In the data below, find each line that contains the word "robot" and copy it.
═══ Excerpted data
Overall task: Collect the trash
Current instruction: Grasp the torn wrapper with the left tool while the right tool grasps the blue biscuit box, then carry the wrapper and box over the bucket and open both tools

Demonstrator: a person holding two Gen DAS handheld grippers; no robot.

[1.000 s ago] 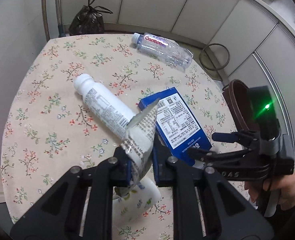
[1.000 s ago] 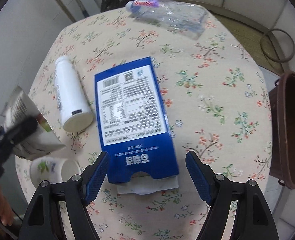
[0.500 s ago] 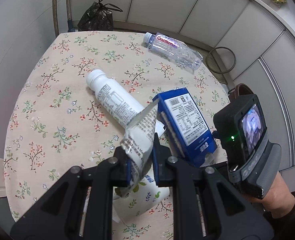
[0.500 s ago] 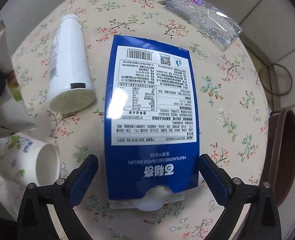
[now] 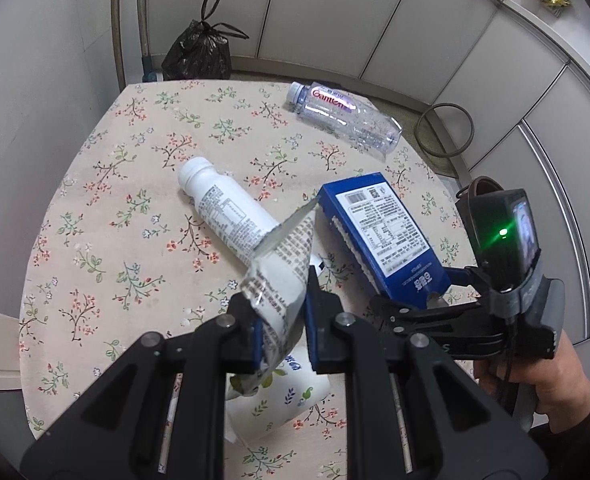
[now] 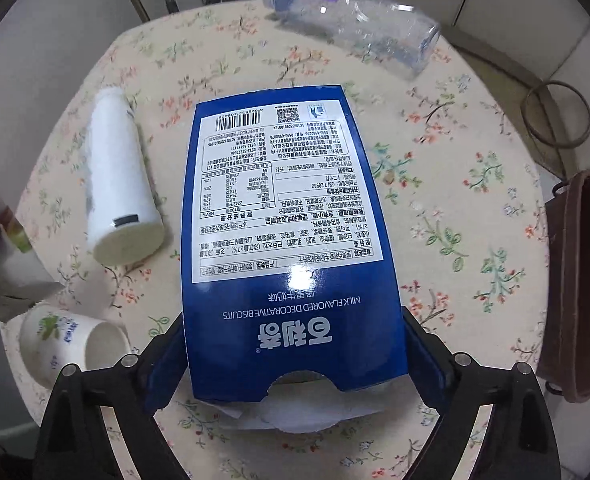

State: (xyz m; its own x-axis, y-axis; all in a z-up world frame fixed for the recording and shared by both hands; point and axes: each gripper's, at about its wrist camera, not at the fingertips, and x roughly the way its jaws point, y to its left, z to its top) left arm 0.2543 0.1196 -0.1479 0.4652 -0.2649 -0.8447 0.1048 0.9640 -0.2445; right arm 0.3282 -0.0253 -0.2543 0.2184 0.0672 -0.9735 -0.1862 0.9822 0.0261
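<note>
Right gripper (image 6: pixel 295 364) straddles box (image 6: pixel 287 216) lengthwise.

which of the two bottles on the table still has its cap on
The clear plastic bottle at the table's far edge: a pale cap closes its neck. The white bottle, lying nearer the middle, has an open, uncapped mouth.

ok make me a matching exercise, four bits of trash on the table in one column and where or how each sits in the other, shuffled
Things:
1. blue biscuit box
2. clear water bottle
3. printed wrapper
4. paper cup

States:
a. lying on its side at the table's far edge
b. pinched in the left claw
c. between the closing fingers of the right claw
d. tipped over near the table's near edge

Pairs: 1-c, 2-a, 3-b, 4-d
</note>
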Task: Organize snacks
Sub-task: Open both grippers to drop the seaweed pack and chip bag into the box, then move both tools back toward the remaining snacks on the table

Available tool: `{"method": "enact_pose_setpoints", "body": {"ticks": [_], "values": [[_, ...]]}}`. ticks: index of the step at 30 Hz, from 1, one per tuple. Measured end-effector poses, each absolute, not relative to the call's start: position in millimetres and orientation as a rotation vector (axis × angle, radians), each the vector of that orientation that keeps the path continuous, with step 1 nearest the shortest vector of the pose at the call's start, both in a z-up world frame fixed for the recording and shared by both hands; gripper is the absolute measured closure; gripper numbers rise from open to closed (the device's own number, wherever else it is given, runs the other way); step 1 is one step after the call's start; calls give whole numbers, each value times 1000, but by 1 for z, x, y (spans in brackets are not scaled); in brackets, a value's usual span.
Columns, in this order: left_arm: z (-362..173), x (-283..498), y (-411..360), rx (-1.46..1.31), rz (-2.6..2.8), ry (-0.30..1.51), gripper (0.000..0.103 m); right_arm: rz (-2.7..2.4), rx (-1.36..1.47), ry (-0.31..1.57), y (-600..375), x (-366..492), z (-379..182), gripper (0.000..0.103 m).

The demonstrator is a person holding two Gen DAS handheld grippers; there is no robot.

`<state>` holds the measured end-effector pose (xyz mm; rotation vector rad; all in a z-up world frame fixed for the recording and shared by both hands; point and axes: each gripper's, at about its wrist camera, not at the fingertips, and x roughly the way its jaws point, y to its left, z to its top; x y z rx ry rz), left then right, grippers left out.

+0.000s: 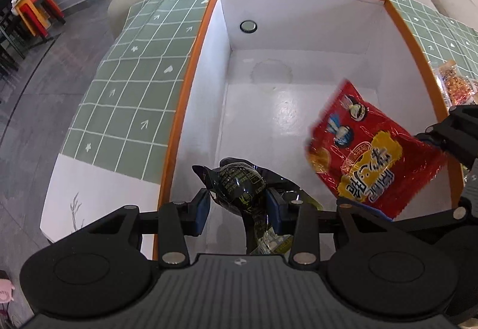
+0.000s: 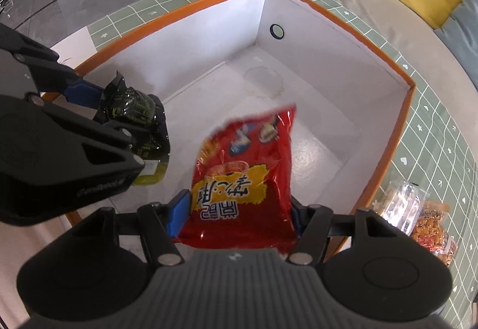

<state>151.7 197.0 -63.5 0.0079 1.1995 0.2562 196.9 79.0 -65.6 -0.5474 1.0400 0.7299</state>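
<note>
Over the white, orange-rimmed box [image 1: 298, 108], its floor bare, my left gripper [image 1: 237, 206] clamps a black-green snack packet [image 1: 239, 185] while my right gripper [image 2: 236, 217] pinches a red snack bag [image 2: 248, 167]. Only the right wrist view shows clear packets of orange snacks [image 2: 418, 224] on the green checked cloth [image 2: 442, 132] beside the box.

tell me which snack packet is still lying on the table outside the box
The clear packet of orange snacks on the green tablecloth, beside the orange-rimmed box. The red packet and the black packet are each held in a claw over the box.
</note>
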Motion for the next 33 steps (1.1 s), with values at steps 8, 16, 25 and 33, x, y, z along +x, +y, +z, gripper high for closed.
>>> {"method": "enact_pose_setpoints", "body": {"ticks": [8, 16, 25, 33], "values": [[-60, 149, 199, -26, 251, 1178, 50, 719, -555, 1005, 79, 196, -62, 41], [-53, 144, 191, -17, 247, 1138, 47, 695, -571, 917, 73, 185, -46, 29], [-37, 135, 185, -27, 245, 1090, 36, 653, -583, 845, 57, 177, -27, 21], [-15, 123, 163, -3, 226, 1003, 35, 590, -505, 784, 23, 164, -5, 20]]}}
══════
Final answer -
Demonstrator: a person holding two Gen DAS handheld grippers; no robot.
The demonstrator is a person holding two Gen DAS handheld grippers; there is no robot.

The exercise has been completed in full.